My parents are very fit and healthy and have no desire to stop looking after their grandchildren. It's a precious relationship and they want to make the most of it while they can!

Pagwatch · 03/02/2018 18:15

Over 70 is not especially old - unless you wouldn't let Helen Mirren or Susan Sarandon or Hrrison Ford, several MPs, high court judges etc watch a child

OhHolyFuck · 03/02/2018 18:21

My mother wouldn't have been able to look after a toddler at 50, as pp have said their parents can still manage in their 70s/80s so really it comes down to both how your mum feels and how self-sufficient your child is

User459 · 03/02/2018 18:27

I was in no way being ageist I just wanted some other opinions. She only has her 6-8pm weekdays doesn’t have to feed or bath her just puts her in bed, she also has her 1 - 2 saturdays per month which does seem a lot as well as working all week but she says she enjoys it and wants to come out with us even when I have dd. My dad is also there at the weekends he’s only 60 so not even close to retiring!
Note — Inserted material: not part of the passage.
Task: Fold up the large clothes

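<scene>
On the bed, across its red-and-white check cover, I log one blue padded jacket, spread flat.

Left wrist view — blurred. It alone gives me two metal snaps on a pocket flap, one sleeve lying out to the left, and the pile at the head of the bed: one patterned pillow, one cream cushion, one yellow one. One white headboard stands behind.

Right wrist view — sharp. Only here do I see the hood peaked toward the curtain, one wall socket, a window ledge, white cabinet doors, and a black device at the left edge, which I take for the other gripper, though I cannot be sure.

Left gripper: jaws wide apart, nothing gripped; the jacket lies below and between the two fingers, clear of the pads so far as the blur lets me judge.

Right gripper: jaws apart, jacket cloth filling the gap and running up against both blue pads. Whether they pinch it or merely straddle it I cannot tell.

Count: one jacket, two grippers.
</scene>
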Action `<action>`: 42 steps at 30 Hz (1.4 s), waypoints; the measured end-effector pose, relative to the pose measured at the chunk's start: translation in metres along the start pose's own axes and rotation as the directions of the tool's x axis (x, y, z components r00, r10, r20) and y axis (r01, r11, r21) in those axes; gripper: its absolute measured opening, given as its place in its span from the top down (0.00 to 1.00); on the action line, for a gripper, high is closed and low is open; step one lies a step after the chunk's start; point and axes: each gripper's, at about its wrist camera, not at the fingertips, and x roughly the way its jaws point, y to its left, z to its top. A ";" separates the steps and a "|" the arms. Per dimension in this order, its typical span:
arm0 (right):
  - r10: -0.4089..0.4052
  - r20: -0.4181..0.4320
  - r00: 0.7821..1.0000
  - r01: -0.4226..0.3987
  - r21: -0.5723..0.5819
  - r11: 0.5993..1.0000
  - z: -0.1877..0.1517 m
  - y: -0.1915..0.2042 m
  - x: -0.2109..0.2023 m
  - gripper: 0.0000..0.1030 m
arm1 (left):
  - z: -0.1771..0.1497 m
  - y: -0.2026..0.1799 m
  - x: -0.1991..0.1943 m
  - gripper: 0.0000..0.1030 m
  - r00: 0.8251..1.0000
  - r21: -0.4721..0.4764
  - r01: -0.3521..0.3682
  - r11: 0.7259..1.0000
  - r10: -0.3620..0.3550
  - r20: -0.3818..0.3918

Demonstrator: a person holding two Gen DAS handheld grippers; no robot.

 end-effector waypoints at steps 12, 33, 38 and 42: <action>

I have asked my mum about dropping some days at work but she doesn’t want to sit at home on her own all day with nothing to do. Its just I work with elderly people and some that are her age seem a lot older, I guess everyone is different.

OP posts:
idontlikealdi · 03/02/2018 18:39

Well my mum is 73 and picks my twins up after school and looks after them until about 5. She is fit and well but I wouldn't want her to be doing full days with them as she did before they were in school.

HardyGuide · 05/01/2025 09:04

So if you trust your 80+ year old parents to be able to pick up your child and run out the house during a fire? Do you trust that they’ll even be able to stand up again after having a fall? Do you trust they can drive your child to the emergency room safety? It’s not ageist it’s just being real.